Activity
Read through the listing and copy every line that contains the word "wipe".

Material for the task
++++++++++++++++++++

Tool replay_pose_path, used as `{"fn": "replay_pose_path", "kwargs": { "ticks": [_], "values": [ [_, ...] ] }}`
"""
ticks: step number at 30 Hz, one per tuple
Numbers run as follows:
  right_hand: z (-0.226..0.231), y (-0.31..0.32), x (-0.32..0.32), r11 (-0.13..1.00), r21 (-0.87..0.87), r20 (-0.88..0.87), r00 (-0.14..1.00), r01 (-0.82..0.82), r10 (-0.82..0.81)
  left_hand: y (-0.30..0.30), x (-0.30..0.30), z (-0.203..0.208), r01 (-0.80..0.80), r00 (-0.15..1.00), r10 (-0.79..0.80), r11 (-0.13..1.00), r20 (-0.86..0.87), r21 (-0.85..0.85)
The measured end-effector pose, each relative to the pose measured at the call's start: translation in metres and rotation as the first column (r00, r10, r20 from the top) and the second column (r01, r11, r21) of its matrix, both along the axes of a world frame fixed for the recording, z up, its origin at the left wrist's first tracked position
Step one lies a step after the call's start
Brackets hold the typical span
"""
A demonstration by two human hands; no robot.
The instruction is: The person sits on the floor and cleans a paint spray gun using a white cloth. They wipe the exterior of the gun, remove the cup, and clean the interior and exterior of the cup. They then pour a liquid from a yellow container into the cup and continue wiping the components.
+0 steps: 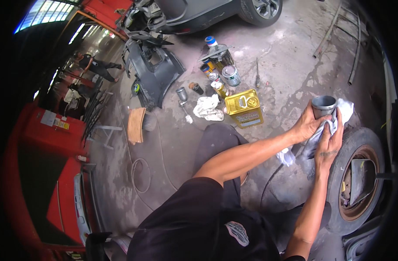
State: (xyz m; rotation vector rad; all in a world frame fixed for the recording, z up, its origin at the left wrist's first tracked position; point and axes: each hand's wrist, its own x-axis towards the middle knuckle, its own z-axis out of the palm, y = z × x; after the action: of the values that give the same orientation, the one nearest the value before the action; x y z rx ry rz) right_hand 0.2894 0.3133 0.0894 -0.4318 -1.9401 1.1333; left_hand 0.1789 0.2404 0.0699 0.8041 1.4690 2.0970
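Out at the right, I hold a grey metal cup [323, 112] upright, its round mouth facing up. My left hand [307, 125] is closed around the cup's left side. My right hand [331, 140] presses a white cloth [347, 111] against the cup's right and lower side, its fingers wrapped over the fabric. Part of the cloth hangs below, between my wrists. Whether anything lies at the bottom of the cup I cannot tell.
A gold rectangular can [244, 114] stands ahead, with paint tins [231, 76] and a crumpled white rag [208, 108] near it. A wheel [357, 182] lies at my right. A hose [140, 176] coils on the floor. A bumper [153, 71] and a car [203, 17] are farther off.
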Motion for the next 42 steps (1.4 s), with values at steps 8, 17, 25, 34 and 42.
{"fn": "replay_pose_path", "kwargs": {
  "ticks": [8,17,25,34,42],
  "values": [
    [-0.002,0.062,-0.040,0.906,-0.398,-0.014,0.989,-0.143,0.150,-0.003,0.001,0.004,0.025,0.996,-0.027,0.999,-0.081,-0.031],
    [0.014,0.070,-0.044,0.879,-0.468,0.179,0.963,-0.095,0.199,-0.016,0.010,0.001,0.163,0.986,-0.161,0.983,0.038,-0.087],
    [0.007,0.041,-0.013,0.972,-0.233,-0.002,1.000,0.011,-0.012,0.003,-0.008,-0.018,0.239,0.948,-0.233,0.971,0.215,-0.003],
    [0.011,0.041,-0.042,0.958,-0.286,0.179,0.983,0.028,0.024,0.000,-0.016,-0.040,-0.022,0.980,-0.028,0.968,-0.195,-0.248],
    [0.005,-0.029,-0.035,0.884,0.212,-0.104,0.909,0.417,-0.404,-0.015,-0.038,-0.036,0.104,0.980,-0.143,0.962,-0.141,-0.250]
  ]
}}
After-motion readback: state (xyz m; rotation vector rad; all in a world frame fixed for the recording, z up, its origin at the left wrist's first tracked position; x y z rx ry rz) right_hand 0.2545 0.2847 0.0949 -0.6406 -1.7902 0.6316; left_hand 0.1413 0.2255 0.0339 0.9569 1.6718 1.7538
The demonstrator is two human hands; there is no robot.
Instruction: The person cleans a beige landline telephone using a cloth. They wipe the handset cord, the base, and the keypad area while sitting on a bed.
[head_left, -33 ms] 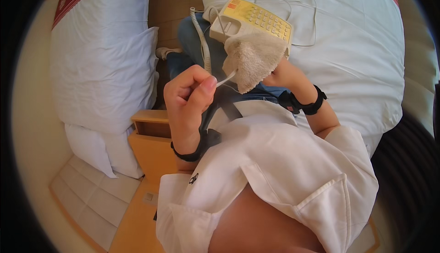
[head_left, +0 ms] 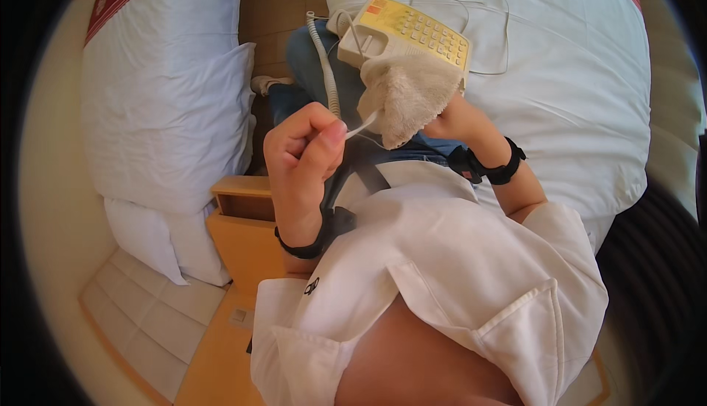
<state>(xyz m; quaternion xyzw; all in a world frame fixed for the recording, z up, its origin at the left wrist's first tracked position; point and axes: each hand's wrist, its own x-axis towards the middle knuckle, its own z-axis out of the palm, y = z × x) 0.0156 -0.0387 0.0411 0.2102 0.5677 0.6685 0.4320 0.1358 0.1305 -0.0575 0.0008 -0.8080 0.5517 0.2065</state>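
Observation:
My left hand point(head_left: 305, 152) is closed, with a thin white cord point(head_left: 362, 125) pinched between thumb and fingers. The cord runs taut to a beige terry cloth point(head_left: 409, 97) on the right. My right hand point(head_left: 451, 120) holds the cloth from behind and below; most of its fingers are hidden by it. Just beyond the cloth lies a cream desk telephone point(head_left: 416, 30) with a yellow keypad face, its near edge partly covered. A coiled cord point(head_left: 322, 60) hangs from the telephone's left side, over my jeans-clad leg point(head_left: 302, 60).
The telephone rests at the edge of a white-covered bed point(head_left: 567, 111), where a loose thin cable point(head_left: 507, 30) loops. Another bed with white bedding point(head_left: 162, 111) stands at the left. Between them is a wooden nightstand point(head_left: 247, 233) with an open recess, close by my left forearm.
The cloth's folds have shifted slightly around the cord. Both hands stay in nearly the same place.

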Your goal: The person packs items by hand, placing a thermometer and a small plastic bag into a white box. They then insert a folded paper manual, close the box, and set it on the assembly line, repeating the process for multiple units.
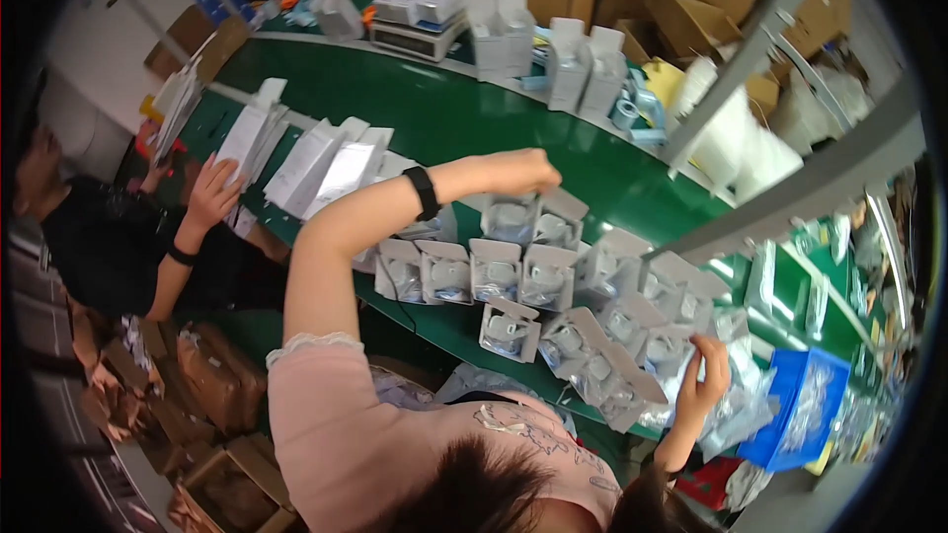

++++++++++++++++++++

Task response
The instruction is: The person sits on the floor and cleans a paint spray gun using a white cloth. They wipe the exterior of the gun, remove the cup, and clean the interior and exterior of the cup. They then pour a liquid from a yellow container into the cup and continue wiping the components.
Instruction: The person cleans a beige landline telephone using a cloth. They wipe the handset cord, the base, and the keypad area while sitting on a bed.

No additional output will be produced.